7.1. Ribadito, innanzitutto, quanto si è già detto al p. 5 di questo scritto circa l’attuale perimetro operativo dell’art. 360 c.p.c., comma 1, n. 5 (nel testo, utilizzabile ratione temporis, modificato dal D.L. n. 83 del 2012, convertito, con modificazioni, dalla L. n. 134 del 2012), è qui sufficiente evidenziare che il dato fattuale da cui ha preso le mosse il giudice a quo è conforme alle risultanze istruttorie: l’articolo non è più reperibile attraverso i generali motori di ricerca, come riconosce lo stesso ricorrente, secondo cui i due motori di ricerca da lui indicati effettivamente non consentono più, al pari degli altri, la descrizione dell’articolo, che offrivano in precedenza, visualizzandolo, ma solo un accesso all’archivio storico del (*) dove, però, come si è già detto, la pagina web contenente l’articolo è conservata, con il relativo aggiornamento, ed al quale l’utente può accedere esclusivamente entrando direttamente nell’archivio o usando, per farlo, quei motori (nel senso che essi rimandano non immediatamente all’articolo in questione, bensì all’archivio on line del (*) in cui esso, con il relativo aggiornamento, è conservato).
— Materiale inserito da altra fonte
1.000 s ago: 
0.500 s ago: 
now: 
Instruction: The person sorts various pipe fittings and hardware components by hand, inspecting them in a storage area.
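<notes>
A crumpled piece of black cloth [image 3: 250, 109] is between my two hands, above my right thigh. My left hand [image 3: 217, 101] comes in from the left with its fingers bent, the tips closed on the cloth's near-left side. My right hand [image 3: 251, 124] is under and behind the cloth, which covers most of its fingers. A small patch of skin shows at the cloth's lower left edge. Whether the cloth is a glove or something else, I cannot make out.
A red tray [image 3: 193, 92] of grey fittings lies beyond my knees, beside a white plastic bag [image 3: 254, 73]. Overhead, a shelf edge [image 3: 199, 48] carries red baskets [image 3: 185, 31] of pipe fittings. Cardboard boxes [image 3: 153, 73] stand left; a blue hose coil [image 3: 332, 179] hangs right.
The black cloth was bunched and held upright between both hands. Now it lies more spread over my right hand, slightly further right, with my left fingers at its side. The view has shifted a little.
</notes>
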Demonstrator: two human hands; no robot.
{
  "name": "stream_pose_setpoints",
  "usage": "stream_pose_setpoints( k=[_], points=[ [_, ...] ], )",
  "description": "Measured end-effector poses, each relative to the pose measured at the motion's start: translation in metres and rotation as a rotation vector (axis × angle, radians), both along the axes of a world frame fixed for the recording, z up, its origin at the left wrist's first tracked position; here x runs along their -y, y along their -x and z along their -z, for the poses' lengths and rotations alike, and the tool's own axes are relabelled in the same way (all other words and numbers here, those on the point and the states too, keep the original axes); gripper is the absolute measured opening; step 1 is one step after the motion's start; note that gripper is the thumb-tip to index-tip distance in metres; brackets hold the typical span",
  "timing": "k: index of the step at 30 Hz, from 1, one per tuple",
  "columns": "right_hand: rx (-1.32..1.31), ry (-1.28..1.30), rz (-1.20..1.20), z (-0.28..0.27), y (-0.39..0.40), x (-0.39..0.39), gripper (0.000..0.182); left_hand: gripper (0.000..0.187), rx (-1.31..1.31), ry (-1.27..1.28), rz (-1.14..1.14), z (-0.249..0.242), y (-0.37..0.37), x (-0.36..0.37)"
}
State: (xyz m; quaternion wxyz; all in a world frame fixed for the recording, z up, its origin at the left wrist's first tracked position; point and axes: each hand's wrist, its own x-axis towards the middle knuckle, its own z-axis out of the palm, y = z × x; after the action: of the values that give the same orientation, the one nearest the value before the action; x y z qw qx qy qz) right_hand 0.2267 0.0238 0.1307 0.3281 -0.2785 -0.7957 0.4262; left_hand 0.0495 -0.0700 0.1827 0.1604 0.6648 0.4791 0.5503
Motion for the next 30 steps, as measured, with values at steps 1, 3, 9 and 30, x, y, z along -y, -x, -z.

7.2. Il tribunale milanese, dunque, non ha affatto omesso di motivare su un fatto decisivo per il giudizio, avendo rilevato, al contrario, sulla scorta di quanto dedotto e prodotto, da un lato, che la RCS Quotidiani s.p.a. aveva spontaneamente aggiornato il dato, giusta quanto appreso dall’interessato ed accertato direttamente; dall’altro, che essa aveva fatto in modo che i principali motori di ricerca non visualizzassero più (in via diretta, consentendolo, invece, solo tramite invio al suddetto archivio del (*)) l’articolo in parola.

  1. In definitiva, il ricorso va respinto, potendosi procedere alla compensazione delle spese di questo giudizio di legittimità in ragione dell’assoluta peculiarità della vicenda e della non integrale pertinenza ad essa dei rinvenuti precedenti di questa Corte, e dandosi atto, altresì, – in assenza di ogni discrezionalità al riguardo (cfr. Cass. n. 5955 del 2014; Cass., S.U., n. 24245 del 2015; Cass., S.U., n. 15279 del 2017) e giusta quanto recentemente precisato da Cass., SU, n. 23535 del 2019 – ai sensi del D.P.R. 30 maggio 2002, n. 115, art. 13, comma 1-quater, nel testo introdotto dalla L. 24 dicembre 2012, n. 228, art. 1, comma 17, della sussistenza dei presupposti processuali per il versamento, da parte del ricorrente, dell’ulteriore importo a titolo di contributo unificato, pari a quello, ove dovuto, per il ricorso, a norma dello stesso art. 13, comma 1 bis.
  2. Va, disposta, infine, per l’ipotesi di diffusione del presente provvedimento, l’omissione delle generalità e degli altri dati identificativi a norma del D.Lgs. n. 196 del 2003, art. 52. 

P.Q.M.

La Corte rigetta il ricorso e compensa interamente tra le parti le spese del giudizio di legittimità.

Ai sensi del D.P.R. n. 115 del 2002, art. 13, comma 1 quater, inserito dallaL. 24 dicembre 2012, n. 228, art. 1, comma 17, dà atto della sussistenza dei presupposti processuali per il versamento, da parte del ricorrente, dell’ulteriore importo a titolo di contributo unificato pari a quello, ove dovuto, per il ricorso, giusta lo stesso art. 13, comma 1 bis.

Dispone, per l’ipotesi di diffusione del presente provvedimento, l’omissione delle generalità e degli altri dati identificativi a norma del D.Lgs. n. 196 del 2003, art. 52.

Così deciso in Roma, nella camera di consiglio della sezione Prima civile della Corte Suprema di Cassazione, il 18 febbraio 2020.

Depositato in Cancelleria il 27 marzo 2020.